Task details ▸
Scan the data for lines with "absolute" and report the count by itself.

Raw data ▸
◆ ◆ ◆
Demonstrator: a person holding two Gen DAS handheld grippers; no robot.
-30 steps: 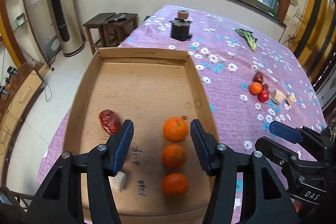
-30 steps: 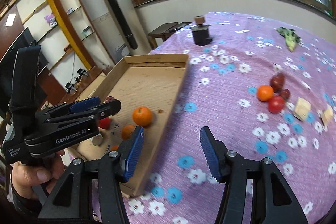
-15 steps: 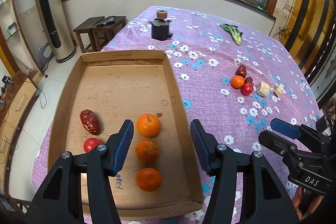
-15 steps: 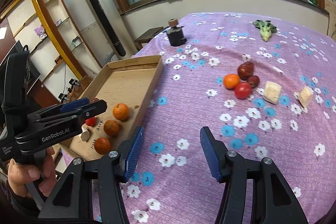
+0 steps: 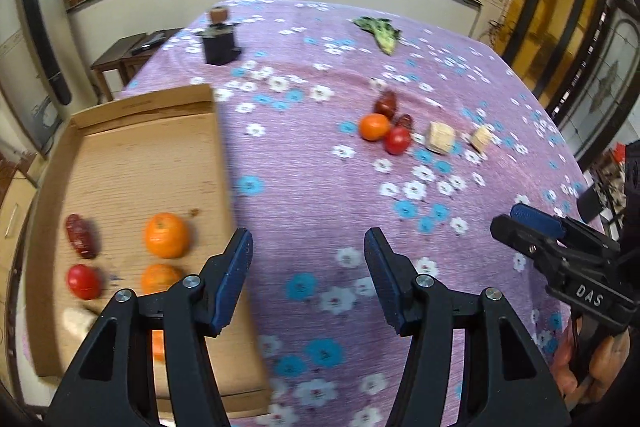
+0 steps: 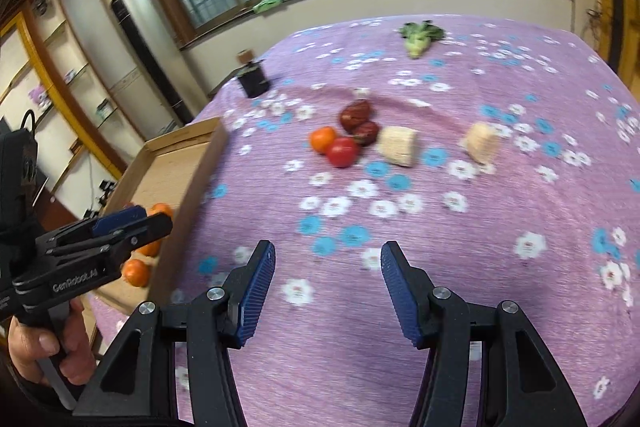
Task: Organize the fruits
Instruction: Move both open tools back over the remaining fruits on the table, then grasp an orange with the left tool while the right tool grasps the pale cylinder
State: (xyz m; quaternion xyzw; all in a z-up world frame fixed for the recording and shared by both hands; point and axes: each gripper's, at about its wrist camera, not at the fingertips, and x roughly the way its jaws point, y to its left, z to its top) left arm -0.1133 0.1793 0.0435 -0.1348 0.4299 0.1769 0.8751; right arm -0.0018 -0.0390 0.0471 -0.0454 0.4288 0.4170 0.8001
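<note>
A cardboard tray (image 5: 216, 131) lies at the left of the purple flowered cloth. It holds oranges (image 5: 166, 235), a tomato (image 5: 83, 281) and a red date (image 5: 80, 235). Loose on the cloth further off sit an orange (image 6: 323, 139), a tomato (image 6: 342, 151) and two dark red fruits (image 6: 355, 114). My left gripper (image 5: 306, 247) hovers over the cloth by the tray's right wall, its jaws opening with nothing between them. My right gripper (image 6: 328, 255) is open and empty, short of the loose fruit.
Two beige blocks (image 6: 398, 145) (image 6: 482, 143) lie right of the loose fruit. A black jar with a cork (image 5: 219, 41) and a green vegetable (image 5: 380, 31) stand at the far end. Wooden stools (image 5: 124, 55) sit past the table's left edge.
Both grippers have swung right, away from the tray and toward the loose fruit. The tray has slid to the left of both views. The left jaws stand slightly wider.
</note>
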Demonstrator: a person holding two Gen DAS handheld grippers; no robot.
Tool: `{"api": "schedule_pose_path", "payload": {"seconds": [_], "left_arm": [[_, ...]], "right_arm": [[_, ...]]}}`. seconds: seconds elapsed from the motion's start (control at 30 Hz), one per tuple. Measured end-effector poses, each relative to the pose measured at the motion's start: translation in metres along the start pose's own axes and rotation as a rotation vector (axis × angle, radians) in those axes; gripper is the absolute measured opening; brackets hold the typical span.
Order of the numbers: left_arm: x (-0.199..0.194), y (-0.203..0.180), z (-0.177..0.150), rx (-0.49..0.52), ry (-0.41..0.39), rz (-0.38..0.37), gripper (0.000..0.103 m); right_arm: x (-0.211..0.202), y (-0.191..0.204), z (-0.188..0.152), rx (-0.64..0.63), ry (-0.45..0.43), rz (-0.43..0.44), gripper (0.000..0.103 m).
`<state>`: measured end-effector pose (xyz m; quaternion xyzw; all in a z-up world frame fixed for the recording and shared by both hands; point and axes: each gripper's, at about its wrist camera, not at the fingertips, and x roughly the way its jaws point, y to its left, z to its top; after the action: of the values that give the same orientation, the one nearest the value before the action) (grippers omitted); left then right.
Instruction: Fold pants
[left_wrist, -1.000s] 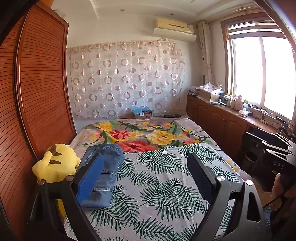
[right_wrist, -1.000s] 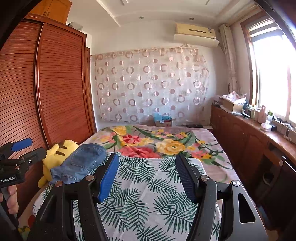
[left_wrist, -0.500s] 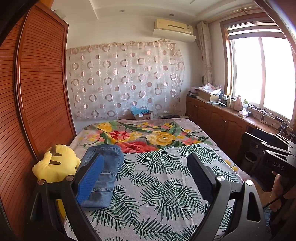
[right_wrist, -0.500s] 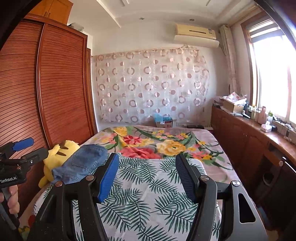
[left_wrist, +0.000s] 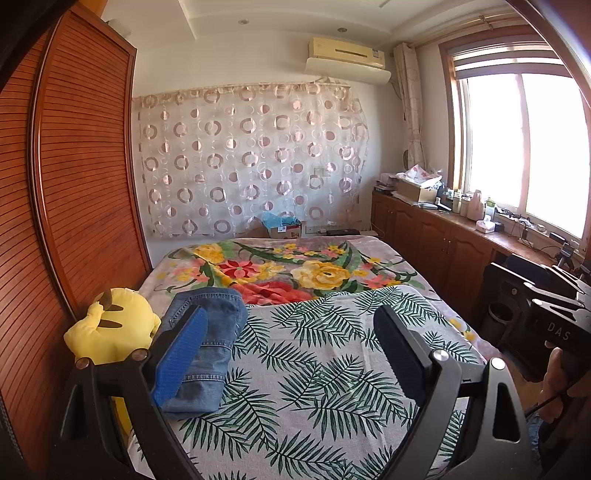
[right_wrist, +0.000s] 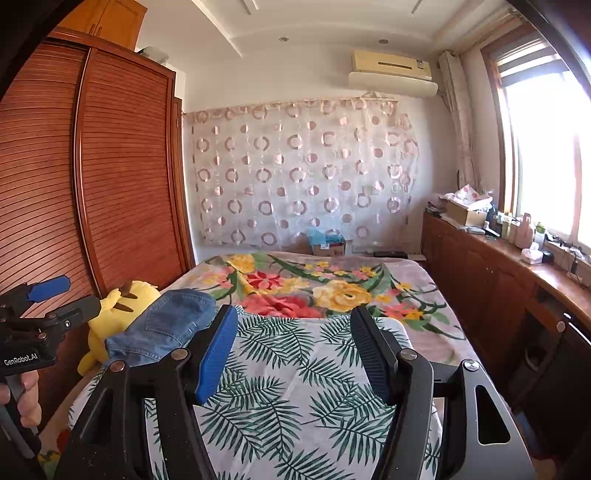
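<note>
The left gripper (left_wrist: 290, 325) stands with its jaws wide apart and nothing between them, raised above the near end of the bed and pointing slightly down along it. The right gripper (right_wrist: 293, 328) is spread just as wide and holds nothing either; it hangs over the same leaf-print sheet (right_wrist: 295, 387). In the right wrist view the left gripper appears at the left edge, gripped by a hand (right_wrist: 22, 398).

The pants (left_wrist: 210, 343), blue jeans, lie folded into a compact stack on the left side of the bed, on the leaf-print sheet, well clear of both pairs of fingers. Just beside them, against the wooden wardrobe (left_wrist: 81, 184), sits a yellow plush toy (left_wrist: 110, 325), touching or nearly touching the denim.

Beyond the sheet lies a flowered blanket (left_wrist: 295, 266), which covers the far half of the bed. Behind it a patterned curtain (left_wrist: 251, 162) hangs on the wall under an air conditioner (left_wrist: 347, 59). A window (left_wrist: 524, 147) and a low wooden cabinet (left_wrist: 436, 236) run along the right.
</note>
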<state>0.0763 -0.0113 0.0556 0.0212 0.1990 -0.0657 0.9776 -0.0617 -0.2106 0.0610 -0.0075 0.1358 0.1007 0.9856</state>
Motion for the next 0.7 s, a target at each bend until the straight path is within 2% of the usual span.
{"api": "schedule_pose_path", "payload": {"seconds": [0.7], "left_arm": [[-0.0016, -0.0009, 0.0002, -0.002, -0.001, 0.0, 0.092]], "right_arm": [[-0.0009, 0.0042, -0.0032, 0.001, -0.005, -0.003, 0.065]]}}
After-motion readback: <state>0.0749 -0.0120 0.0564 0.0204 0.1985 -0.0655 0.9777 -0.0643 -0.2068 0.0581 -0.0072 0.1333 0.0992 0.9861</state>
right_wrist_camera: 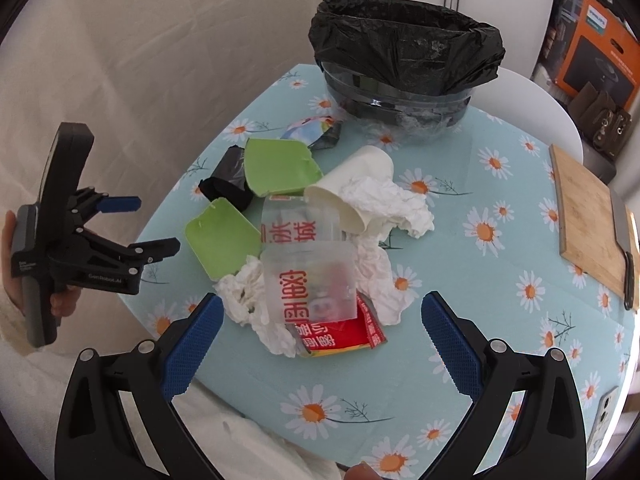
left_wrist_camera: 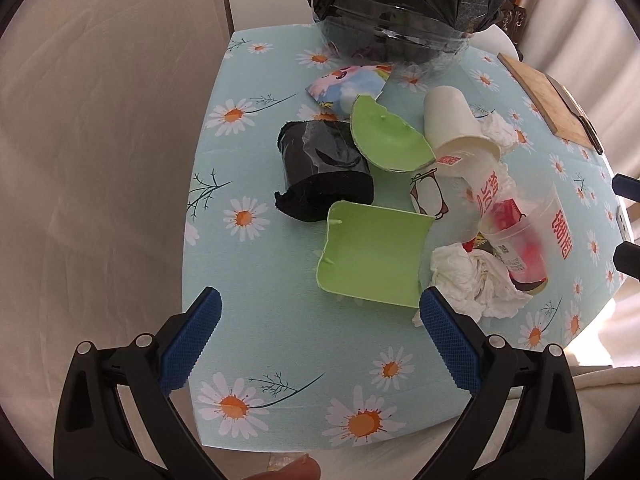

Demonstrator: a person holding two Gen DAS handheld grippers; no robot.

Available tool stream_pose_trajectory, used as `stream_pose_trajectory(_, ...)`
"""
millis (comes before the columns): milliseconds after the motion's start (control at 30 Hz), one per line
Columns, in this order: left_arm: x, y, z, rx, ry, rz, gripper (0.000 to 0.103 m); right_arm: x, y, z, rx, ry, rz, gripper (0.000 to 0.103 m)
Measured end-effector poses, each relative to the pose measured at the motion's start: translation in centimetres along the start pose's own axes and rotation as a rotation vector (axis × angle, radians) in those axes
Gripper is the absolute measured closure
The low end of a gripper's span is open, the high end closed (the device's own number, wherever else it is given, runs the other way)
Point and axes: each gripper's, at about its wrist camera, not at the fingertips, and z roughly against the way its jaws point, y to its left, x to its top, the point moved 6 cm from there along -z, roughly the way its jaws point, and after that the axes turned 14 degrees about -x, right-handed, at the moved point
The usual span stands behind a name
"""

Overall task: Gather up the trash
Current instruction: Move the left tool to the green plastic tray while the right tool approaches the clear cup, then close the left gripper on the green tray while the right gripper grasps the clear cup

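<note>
Trash heap mid-frame on daisy tablecloth (right_wrist_camera: 460, 240): clear printed cup (right_wrist_camera: 310, 276) on its side, long axis running up-frame, over crumpled tissue (right_wrist_camera: 256, 304) and red sachet (right_wrist_camera: 340, 336). Right gripper (right_wrist_camera: 320, 332) released, empty, cup directly ahead between fingers; nearer arm. Left gripper (left_wrist_camera: 320, 320) released, facing green shard (left_wrist_camera: 372, 256). Lined bin (right_wrist_camera: 404, 60) top of frame.

Wooden cutting board (right_wrist_camera: 590, 222) on daisy-print tablecloth (right_wrist_camera: 460, 264); orange box (right_wrist_camera: 600, 56) behind.
</note>
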Motion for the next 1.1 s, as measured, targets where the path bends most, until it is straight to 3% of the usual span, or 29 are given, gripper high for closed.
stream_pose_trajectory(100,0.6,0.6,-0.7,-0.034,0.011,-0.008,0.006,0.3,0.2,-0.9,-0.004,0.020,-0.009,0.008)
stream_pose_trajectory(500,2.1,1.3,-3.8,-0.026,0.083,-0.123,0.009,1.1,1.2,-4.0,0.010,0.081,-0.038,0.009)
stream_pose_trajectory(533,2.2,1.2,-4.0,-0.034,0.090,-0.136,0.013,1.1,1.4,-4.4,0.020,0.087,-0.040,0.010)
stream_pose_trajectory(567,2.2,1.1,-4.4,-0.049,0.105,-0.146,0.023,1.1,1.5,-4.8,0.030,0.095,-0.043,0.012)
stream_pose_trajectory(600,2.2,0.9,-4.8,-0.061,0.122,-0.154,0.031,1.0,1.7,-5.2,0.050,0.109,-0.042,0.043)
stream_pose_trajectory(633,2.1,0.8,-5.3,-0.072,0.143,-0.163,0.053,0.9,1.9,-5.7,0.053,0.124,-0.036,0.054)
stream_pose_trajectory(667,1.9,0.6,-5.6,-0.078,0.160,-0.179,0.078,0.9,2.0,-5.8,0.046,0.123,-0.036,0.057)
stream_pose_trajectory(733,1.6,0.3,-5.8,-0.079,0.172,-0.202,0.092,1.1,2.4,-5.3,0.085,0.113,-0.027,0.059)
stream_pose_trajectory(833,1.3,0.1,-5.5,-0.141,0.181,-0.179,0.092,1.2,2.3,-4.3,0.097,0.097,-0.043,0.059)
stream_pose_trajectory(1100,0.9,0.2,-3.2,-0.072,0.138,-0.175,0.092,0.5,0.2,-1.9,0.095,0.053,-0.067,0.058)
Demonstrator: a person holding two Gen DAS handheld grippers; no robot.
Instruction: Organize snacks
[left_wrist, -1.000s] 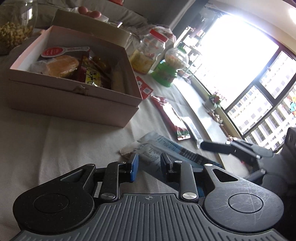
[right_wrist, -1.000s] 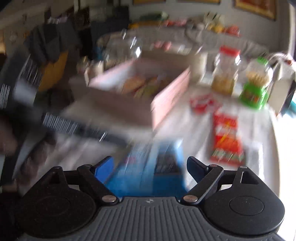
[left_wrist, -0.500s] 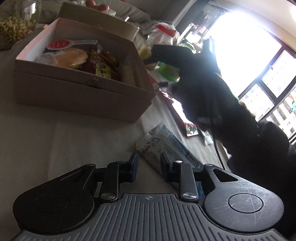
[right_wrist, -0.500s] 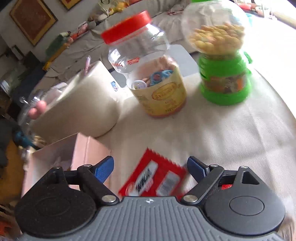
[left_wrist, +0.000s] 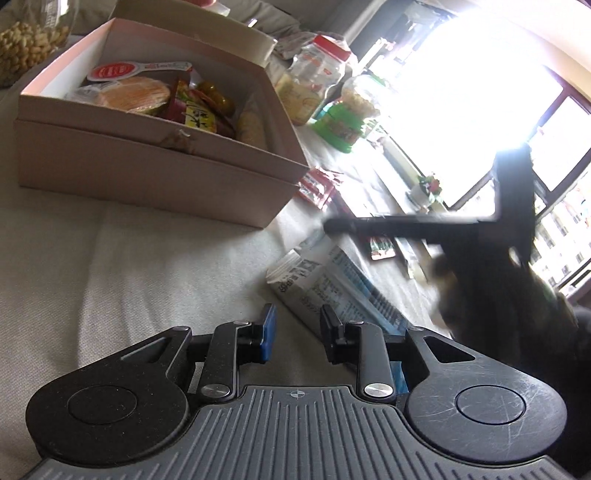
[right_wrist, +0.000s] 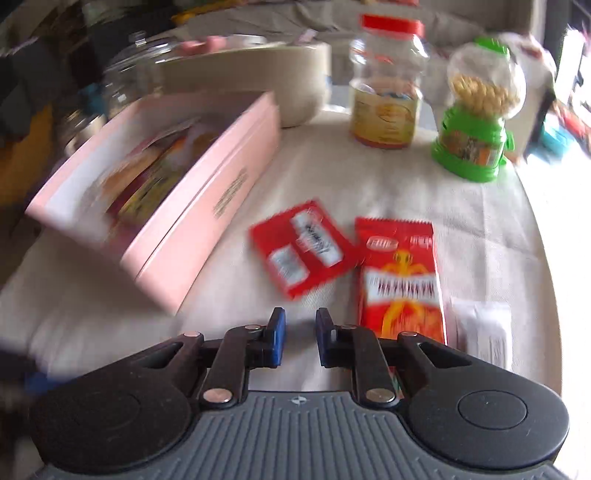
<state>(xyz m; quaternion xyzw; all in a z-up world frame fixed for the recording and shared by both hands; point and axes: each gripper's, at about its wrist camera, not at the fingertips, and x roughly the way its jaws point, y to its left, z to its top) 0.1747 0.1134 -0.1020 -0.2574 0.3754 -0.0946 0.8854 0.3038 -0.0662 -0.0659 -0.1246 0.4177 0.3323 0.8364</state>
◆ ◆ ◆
Exercise response ▸
2